◆ **Work item**
Report each line of the data that has "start" somewhere in it.

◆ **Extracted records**
◇ ◇ ◇ ◇ ◇ ◇ ◇

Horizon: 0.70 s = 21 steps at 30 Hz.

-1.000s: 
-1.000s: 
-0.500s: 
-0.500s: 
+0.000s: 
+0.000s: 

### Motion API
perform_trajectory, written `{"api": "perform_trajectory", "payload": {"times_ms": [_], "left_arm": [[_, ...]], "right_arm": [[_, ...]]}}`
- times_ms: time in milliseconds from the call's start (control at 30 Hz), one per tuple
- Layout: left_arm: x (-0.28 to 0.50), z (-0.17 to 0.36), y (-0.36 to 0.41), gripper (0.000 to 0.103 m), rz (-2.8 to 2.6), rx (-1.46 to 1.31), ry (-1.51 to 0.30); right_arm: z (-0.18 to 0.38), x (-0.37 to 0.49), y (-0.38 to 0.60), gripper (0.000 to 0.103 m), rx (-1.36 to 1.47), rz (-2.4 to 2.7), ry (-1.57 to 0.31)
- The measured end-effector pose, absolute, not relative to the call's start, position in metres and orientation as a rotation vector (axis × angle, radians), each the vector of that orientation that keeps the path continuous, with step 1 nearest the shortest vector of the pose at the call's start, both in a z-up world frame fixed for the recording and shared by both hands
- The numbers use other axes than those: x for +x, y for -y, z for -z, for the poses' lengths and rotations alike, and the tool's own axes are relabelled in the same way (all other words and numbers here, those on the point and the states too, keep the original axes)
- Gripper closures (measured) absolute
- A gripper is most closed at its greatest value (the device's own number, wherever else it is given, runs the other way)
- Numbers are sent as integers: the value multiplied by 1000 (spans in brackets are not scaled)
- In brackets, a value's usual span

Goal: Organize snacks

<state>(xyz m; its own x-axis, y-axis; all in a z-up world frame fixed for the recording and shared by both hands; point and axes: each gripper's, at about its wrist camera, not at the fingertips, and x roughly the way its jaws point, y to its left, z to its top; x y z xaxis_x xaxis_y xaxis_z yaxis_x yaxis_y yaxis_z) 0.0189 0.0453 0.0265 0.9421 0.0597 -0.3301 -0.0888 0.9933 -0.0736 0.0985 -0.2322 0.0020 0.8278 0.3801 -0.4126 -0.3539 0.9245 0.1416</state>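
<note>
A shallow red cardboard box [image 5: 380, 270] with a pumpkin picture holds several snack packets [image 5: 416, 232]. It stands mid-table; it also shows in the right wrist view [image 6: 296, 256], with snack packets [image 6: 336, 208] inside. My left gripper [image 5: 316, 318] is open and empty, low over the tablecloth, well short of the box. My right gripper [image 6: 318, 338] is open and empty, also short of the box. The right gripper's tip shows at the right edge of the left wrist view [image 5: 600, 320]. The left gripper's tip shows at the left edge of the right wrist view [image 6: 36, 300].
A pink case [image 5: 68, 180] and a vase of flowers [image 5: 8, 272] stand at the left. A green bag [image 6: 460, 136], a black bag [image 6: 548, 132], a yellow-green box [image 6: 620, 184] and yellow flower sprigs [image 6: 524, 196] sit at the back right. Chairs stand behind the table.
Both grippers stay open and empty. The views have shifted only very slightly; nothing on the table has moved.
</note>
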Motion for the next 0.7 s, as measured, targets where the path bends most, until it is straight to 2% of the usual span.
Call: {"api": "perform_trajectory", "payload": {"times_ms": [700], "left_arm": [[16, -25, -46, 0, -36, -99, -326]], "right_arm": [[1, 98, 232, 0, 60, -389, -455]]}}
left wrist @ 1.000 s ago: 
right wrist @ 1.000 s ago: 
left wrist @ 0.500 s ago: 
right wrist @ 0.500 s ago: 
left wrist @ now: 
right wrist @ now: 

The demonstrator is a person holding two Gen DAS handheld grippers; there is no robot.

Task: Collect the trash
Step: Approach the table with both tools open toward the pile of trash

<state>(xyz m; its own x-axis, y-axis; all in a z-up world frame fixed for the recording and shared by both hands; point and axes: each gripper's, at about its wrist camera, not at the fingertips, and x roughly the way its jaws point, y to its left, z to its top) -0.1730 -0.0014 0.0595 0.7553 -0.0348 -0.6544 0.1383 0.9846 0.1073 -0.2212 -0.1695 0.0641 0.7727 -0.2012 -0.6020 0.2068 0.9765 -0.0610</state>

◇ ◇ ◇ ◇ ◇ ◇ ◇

◆ **Result**
- times_ms: time in milliseconds from the call's start (control at 30 Hz), one per tuple
- The measured end-effector pose, absolute, not relative to the call's start, position in metres and orientation as a rotation vector (axis × angle, radians), each the vector of that orientation that keeps the path continuous, with step 1 nearest the shortest vector of the pose at the call's start, both in a z-up world frame fixed for the recording and shared by both hands

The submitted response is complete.